Tenho lembrança dele me dizendo, à porta do centro acadêmico, que estava empenhado em escrever algo, um poema disse, sobre a ideia sonora e sugestiva para ele de “liquidação de liquidificadores”, dizia isso, esperava um pouco e caia na gargalhada logo em seguida. Ele era boa-praça, afetuoso, dedicado e praticava isso com a tamanha naturalidade que nos tornava a cada um e cada uma melhores, porque contagiados por essas virtudes, quando estávamos perto dele.

Luís tinha jeito de menino, cara de bom moço, comportamento de estudioso, agilidade de pesquisador cuidadoso, competência de historiador da filosofia e, não duvido, deve ter sido admirável professor. Frequentava, até onde eu soube, Immanuel Kant como autor de sua escolha e preferência, e esmiuçava determinadas passagens, fielmente revisitadas, da Crítica do Juízo, apreendendo o sistema do filósofo e, imagino, tornando brasileiro o pensamento dele a seus alunos e alunas na Ufscar à maneira do ensaísmo que praticava com destreza, tanto na escrita quanto na fala.

Luís era nascimento, e porque jamais tivesse qualquer parte com a morte, nosso choque foi e é ainda maior. Prova a mais do bom coração que o caracterizava talvez seja que esse mesmo coração talvez partido e quem sabe magoado de padecer com a constatação do grau das iniquidades no mundo, de saber seu país tão marcado por injustiças e misérias, farto de viver na pele a luta pela sobrevivência da educação e da universidade pública, alvos de tão sistemáticos e severos ataques e destruição, tenha protestado seu tanto, duramente, e, mantendo-se coerente até o fim, tenha reafirmado seus limites de tolerância e dado um basta, lançando-se em sacrifício contra tantas injúrias e desaforos, como combatente que avança e não se poupa por nada.

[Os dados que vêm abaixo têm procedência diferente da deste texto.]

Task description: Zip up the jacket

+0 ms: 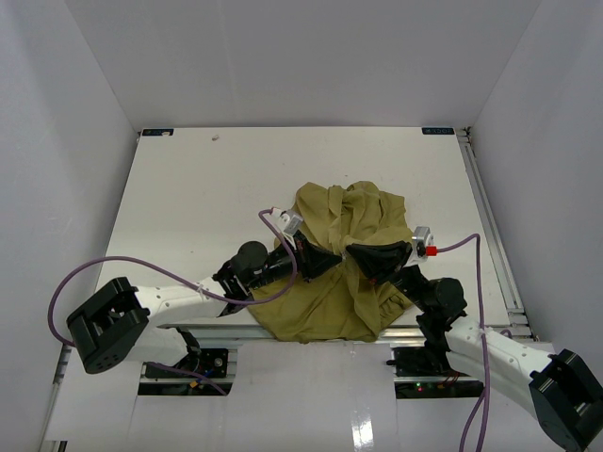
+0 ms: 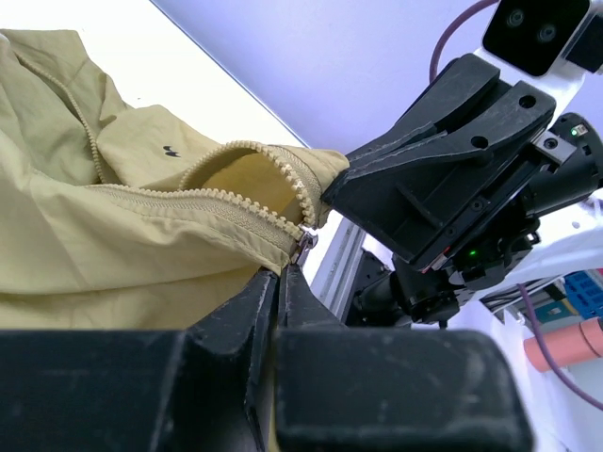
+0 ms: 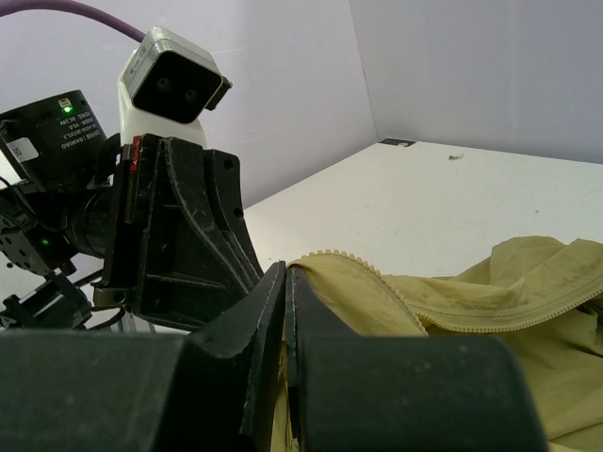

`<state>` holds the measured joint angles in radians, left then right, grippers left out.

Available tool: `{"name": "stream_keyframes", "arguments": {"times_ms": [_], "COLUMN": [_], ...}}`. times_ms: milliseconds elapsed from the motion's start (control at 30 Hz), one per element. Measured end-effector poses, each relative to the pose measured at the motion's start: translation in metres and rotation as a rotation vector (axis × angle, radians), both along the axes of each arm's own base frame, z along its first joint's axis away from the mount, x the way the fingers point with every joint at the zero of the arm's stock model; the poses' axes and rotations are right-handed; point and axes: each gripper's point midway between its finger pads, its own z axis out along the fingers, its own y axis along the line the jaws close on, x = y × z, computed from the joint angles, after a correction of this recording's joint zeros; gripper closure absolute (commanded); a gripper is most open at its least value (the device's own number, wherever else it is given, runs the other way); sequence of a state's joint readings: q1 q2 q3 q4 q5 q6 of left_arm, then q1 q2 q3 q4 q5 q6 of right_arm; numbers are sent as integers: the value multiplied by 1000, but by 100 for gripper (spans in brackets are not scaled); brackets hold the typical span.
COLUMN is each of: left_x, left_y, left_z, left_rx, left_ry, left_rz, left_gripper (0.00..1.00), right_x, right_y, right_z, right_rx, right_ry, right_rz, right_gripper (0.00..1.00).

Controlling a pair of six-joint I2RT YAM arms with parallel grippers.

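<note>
Bright, even overhead light. Glare streaks the glossy white surface (image 1: 363, 428) at the bottom edge. Soft shadows fall beneath the jacket (image 1: 325, 297). The wrist views' near foregrounds are slightly blurred.

This is a robotics lab test cell. Plain white walls (image 1: 283, 56) box in a white bench (image 1: 207, 188) beyond and beside the left claw (image 2: 280, 273) and right claw (image 3: 286, 271). Behind them runs an aluminium rail (image 1: 236, 331), with a purple cable (image 3: 66, 8) and a wrist camera (image 3: 174, 80) above.
</note>
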<state>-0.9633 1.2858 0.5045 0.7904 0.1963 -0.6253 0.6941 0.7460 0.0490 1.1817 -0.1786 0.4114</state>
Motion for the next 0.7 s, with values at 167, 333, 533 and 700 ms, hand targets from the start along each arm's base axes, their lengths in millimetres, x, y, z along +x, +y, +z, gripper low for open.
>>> {"name": "stream_keyframes", "arguments": {"times_ms": [167, 333, 533, 700], "left_x": [1, 2, 3, 4], "left_y": [1, 2, 5, 6], "left_z": [-1, -4, -13, -16], "left_rx": [6, 29, 82, 130], "left_ry": [-6, -28, -56, -94], "left_rz": [0, -3, -2, -9], "left_gripper": [100, 100, 100, 100], "right_x": [0, 0, 0, 1], "right_y": [0, 0, 1, 2], "right_z": [0, -2, -11, -15], "right_rx": [-1, -6, -33, -45], "right_ry": [1, 6, 35, 48], "right_rz": [0, 1, 3, 2], "right_gripper": [92, 92, 92, 92]}}
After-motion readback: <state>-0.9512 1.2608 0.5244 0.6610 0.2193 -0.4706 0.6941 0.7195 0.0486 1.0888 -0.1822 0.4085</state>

Tenho certeza de que por essas características, Luís agora, se pudesse, estaria nos consolando sobre a dor que sentimos com a sua partida tão repentina, tão prematura, tão injusta. A lembrança dos vários bons e divertidos momentos compartilhados será a forma de prolongar a sua presença, de manter a memória viva sobre a vida como ele a concebia e exercia, com alegria, envolvimento e entusiasmo. E ele ficaria tímido, enrubescido talvez, como era do seu temperamento, com o que pudermos lembrar e dizer acerca do quanto nos inspirava, kantianamente, de verdadeiro, de belo e de justo. Viva, saudoso Luís Nascimento!

Denilson Cordeiro

Por João Pedro Junqueira Andrello

Ao Luís Nascimento, mentor, professor e amigo

A gentileza predisposta:

“Por favor, poderia encostar a porta ?”

“Me desculpe, te interrompi, prossiga,

Precisamos te ouvir, participa,

Não tenha medo.”

E então adejava aladas em nosso peito

As vontades da fala,

Enquanto ele nos ouvia, por detrás dos óculos,

Paciente, atento, guardando segredo;

Nos fazia, não sem encanto, perseverar

Nas nossas alusões mais despropositadas,

Quase alucinadas.

E o nome, o nome sempre indagava:

“O teu nome agora eu acertei,

Ou me confundi ?,

Ah! sim, da próxima vez não errarei”

“Fale um pouquinho mais alto, por gentileza,

Sou meio surdo”… Não sei se pretexto,

Mas surdos agora estamos nós, sem a sua voz,

Sem a sua candura, sem o seus nomes, seus esquecimentos, suas imagens, seus exemplos,  seus cuidados…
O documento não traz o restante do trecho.